On trouve beaucoup d’humour – voire d’ironie – dans ce travail d’exhumation du souvenir d’enfance, d’adolescence et de jeunesse, comme si l’auteure/narratrice se moquait perpétuellement d’elle-même, dans une forme d’auto-dérision, comme si elle souhaitait maintenir une certaine distance, une sorte de dignité dans des situations qui relèvent parfois du grotesque ou du ridicule : « Heureusement, ma sœur a des lumières plus sûres, elle a seize ans ». D’autres fois, on verse dans l’émotion pure et on ressent une grande tendresse pour les personnages, en particulier envers le père, Matthieu, le fils, Tristan, la fille, Alice : « Papa nous emmène l’une après l’autre, ma sœur et moi, jamais ensemble ».

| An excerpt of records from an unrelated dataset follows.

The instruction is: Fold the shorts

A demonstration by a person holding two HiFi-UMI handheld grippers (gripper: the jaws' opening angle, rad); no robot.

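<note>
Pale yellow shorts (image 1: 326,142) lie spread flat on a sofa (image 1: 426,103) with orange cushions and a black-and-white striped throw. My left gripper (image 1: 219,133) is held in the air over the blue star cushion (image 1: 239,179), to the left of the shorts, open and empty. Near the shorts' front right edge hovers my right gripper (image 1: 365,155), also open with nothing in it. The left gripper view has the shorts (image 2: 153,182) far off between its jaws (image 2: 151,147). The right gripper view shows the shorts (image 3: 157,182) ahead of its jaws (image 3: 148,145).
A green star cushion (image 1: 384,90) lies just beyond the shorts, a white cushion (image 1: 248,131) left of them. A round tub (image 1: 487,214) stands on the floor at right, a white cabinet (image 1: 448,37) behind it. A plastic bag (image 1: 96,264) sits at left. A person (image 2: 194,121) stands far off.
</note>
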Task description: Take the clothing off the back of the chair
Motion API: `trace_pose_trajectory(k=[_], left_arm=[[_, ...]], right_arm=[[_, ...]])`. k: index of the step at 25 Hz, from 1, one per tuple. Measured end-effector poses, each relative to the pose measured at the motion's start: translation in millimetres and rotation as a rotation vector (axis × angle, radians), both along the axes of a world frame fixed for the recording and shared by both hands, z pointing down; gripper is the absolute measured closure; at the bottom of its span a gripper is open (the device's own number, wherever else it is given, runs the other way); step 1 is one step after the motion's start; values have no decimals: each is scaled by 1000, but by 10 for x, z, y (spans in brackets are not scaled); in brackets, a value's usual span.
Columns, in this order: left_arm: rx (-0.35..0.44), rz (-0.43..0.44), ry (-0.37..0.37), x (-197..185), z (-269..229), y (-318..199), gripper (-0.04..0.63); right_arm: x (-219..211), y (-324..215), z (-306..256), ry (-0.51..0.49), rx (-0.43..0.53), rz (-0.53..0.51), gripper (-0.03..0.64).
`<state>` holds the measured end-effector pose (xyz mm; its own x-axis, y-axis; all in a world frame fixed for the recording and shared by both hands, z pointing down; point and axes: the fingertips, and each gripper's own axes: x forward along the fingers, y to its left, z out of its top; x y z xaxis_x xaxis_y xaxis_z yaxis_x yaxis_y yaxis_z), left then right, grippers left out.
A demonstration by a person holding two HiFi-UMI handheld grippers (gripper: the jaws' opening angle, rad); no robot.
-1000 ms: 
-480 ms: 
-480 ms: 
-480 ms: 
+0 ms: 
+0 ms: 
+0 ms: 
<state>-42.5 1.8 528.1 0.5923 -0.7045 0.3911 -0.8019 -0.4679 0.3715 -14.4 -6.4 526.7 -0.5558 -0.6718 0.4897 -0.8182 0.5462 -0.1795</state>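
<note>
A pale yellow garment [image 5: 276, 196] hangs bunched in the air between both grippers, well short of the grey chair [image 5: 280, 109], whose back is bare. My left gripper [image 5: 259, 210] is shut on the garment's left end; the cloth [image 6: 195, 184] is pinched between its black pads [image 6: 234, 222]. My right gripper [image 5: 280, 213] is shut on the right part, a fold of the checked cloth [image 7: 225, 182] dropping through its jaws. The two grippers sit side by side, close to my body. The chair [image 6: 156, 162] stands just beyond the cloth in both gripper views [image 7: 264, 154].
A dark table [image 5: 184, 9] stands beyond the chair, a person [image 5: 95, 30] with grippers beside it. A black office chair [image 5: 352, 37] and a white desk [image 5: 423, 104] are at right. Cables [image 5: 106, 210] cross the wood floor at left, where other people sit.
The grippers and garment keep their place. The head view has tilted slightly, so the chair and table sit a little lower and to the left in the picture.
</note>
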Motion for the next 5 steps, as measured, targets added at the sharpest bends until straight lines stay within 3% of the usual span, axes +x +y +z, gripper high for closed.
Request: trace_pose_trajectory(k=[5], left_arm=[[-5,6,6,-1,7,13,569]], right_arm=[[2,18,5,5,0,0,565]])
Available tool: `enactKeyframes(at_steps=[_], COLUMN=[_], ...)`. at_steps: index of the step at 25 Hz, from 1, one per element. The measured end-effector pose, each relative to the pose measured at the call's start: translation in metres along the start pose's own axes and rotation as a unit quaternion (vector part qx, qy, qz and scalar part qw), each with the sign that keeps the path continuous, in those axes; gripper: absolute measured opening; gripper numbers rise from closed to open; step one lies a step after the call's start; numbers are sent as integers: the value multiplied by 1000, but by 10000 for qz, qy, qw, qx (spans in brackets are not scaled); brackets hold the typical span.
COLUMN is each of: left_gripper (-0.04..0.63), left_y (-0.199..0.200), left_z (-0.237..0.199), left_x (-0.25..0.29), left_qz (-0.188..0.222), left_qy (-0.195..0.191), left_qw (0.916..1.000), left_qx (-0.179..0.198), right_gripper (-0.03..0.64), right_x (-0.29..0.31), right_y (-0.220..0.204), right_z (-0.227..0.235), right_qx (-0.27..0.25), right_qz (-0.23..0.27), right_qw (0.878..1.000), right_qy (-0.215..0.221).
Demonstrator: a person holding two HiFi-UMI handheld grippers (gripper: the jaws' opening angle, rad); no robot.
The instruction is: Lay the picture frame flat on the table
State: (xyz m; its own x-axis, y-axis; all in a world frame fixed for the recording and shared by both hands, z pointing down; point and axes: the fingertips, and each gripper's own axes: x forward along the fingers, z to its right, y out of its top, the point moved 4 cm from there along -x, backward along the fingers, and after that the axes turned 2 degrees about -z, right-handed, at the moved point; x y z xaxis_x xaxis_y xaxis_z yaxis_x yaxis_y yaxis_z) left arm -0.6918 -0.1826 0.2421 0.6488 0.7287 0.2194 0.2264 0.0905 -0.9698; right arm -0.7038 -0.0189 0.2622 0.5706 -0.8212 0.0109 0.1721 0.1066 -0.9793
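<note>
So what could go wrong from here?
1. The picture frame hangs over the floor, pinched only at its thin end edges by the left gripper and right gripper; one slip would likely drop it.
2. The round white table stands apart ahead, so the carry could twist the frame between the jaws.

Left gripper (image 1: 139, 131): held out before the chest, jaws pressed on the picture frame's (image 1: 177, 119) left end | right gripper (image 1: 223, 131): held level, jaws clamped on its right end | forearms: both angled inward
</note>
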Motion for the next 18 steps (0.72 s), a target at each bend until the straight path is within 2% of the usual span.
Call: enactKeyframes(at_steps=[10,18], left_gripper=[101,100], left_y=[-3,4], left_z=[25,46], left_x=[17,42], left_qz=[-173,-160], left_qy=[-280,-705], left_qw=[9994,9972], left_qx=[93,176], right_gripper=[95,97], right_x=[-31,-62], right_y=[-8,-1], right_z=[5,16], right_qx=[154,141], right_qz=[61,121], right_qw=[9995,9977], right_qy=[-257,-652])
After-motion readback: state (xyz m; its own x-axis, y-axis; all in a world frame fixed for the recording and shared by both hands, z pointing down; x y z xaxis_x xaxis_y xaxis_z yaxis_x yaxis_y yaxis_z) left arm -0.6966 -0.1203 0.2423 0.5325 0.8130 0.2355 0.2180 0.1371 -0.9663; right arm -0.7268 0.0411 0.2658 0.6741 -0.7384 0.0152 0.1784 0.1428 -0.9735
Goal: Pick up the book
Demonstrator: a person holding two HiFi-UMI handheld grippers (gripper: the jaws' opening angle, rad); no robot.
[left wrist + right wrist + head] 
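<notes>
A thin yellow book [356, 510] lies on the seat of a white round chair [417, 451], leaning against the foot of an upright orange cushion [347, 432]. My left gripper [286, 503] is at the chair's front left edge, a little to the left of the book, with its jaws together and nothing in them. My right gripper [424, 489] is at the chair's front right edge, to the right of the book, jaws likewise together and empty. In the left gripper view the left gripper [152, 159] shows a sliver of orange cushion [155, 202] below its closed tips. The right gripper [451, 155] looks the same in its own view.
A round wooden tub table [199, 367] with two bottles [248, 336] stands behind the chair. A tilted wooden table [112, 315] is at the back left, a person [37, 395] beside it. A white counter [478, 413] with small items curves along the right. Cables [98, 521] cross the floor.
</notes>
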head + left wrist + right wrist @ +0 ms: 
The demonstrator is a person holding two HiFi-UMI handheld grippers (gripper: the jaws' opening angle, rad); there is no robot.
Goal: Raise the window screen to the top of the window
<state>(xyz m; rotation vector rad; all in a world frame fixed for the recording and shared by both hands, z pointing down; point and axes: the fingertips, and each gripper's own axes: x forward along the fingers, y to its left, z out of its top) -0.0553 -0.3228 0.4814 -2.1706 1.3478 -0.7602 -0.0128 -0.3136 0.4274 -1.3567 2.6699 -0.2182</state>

Voici un livre qui serait comme un premier – ou un nouveau – testament de Camille, mais aussi un hymne à l’enfance et à la maternité.
Sylvie Ferrando
Camille Laurens, née en 1957, a publié une quinzaine de livres (romans, récits, essais). Agrégée de lettres modernes, elle a enseigné à Rouen, puis au Maroc, où elle a vécu douze ans. Depuis septembre 2011, elle enseigne à l’Institut d’Études Politiques de Paris. Elle a notamment publié en 2000 Dans ces bras-là, roman pour lequel elle obtient le prix Femina et le prix Renaudot des lycéens. Son essai, La petite danseuse de 14 ans (2017), reçoit le prix David de l’expertise et le prix Eve-Delacroix de l’Académie Française en 2018. En 2019, Celle que vous croyez, roman paru en 2016, est adapté à l’écran par Safy Nebbou avec Juliette Binoche dans le rôle principal. Elle est membre de l’Académie Goncourt depuis le 11 février 2020.